The model built can predict the class of the exercise performed with about 99% accuracy. It is expected that the model will work very well to the original test set provided. The original test set contains 20 instances and the model should predict almost all of them. The results are given below.
testPred <- predict(modFit, testorp)
testPred
## [1] B A B A A E D B A A B C B A E E A B B B
## Levels: A B C D E
Velloso, E.; Bulling, A.; Gellersen, H.; Ugulino, W.; Fuks, H. Qualitative Activity Recognition of Weight Lifting Exercises. Proceedings of 4th International Conference in Cooperation with SIGCHI (Augmented Human ’13) . Stuttgart, Germany: ACM SIGCHI, 2013.
Read more: http://groupware.les.inf.puc-rio.br/har#ixzz3awZyeGyZ
Data and Caret loaded
data <- read.csv("pml-training.csv", na.strings=c("NA","#DIV/0!",""))
test.or <- read.csv("pml-testing.csv", na.strings=c("NA","#DIV/0!",""))
library(caret)
NA Detection and deletion
na_test = sapply(data, function(x) {sum(is.na(x))})
table(na_test)
na_columns <- names(na_test[na_test > 19215])
data <- data[, !names(data) %in% na_columns]
test.or <- test.or[, !names(test.or) %in% na_columns]
Data collection related columns deleted
numeric.features <- 8:60
data <- data[, numeric.features]
test.or <- test.or[,numeric.features]
for(i in c(1:52)) {data[,i] = as.numeric(as.character(data[,i]))}
for(i in c(1:52)) {test.or[,i] = as.numeric(as.character(test.or[,i]))}
data subsetting to training and testing sets.
set.seed(528963)
inTrain <- createDataPartition(y=data$classe, p=0.6, list=FALSE)

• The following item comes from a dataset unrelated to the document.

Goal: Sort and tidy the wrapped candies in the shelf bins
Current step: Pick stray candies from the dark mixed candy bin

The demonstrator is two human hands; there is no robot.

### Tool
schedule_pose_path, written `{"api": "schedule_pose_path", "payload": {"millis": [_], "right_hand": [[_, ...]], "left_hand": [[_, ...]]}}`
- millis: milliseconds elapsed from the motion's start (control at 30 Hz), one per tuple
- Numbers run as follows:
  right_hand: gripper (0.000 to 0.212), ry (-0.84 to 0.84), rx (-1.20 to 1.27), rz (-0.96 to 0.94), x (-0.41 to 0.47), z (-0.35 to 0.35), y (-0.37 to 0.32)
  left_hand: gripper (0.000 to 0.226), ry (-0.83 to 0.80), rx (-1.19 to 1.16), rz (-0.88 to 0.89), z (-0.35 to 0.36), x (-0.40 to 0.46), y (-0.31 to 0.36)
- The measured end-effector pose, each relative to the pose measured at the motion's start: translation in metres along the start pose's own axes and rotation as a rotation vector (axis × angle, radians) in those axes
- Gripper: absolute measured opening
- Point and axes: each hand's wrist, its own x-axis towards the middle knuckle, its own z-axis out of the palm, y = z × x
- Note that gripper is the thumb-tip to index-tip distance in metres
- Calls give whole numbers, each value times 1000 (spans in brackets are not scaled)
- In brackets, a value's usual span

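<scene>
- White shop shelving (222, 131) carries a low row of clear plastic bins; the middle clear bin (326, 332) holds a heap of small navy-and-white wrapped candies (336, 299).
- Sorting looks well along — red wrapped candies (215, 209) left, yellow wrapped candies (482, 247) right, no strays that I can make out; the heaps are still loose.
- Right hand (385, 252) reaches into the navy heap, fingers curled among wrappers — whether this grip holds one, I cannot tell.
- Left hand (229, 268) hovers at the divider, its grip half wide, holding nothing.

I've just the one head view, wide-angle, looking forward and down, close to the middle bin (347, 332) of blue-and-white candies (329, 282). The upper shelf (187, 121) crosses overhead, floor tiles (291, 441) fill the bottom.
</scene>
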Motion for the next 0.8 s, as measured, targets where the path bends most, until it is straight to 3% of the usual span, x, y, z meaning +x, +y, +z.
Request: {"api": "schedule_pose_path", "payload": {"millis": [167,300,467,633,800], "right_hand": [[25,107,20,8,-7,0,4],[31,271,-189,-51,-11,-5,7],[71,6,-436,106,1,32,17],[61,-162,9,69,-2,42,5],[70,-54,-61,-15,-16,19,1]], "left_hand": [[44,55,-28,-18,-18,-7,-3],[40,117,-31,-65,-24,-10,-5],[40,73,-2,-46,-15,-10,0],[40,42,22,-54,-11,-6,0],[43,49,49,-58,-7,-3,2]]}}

training <- data[inTrain,]
testing <- data[-inTrain,]
Pre-processing
prepr <-preProcess(training[,-53],method=c("center", "scale"))
trainp <- predict(prepr, training[,-53])
trainp$classe <- training$classe
testp <-predict(prepr,testing[,-53])
testorp <- predict(prepr,test.or[,-53])
Model Fitting
modFit <- train(classe ~., method="rf", data=trainp, trControl=trainControl(method='cv'), number=5, allowParallel=TRUE )
Training prediction and confusion matrix
trPred <- predict(modFit, trainp)
confusionMatrix(trPred, trainp$classe)
Tresting prediction and confusion matrix
tePred <- predict(modFit, testp)
confusionMatrix(tePred, testing$classe)
Original test set prediction
testPred <- predict(modFit, testorp)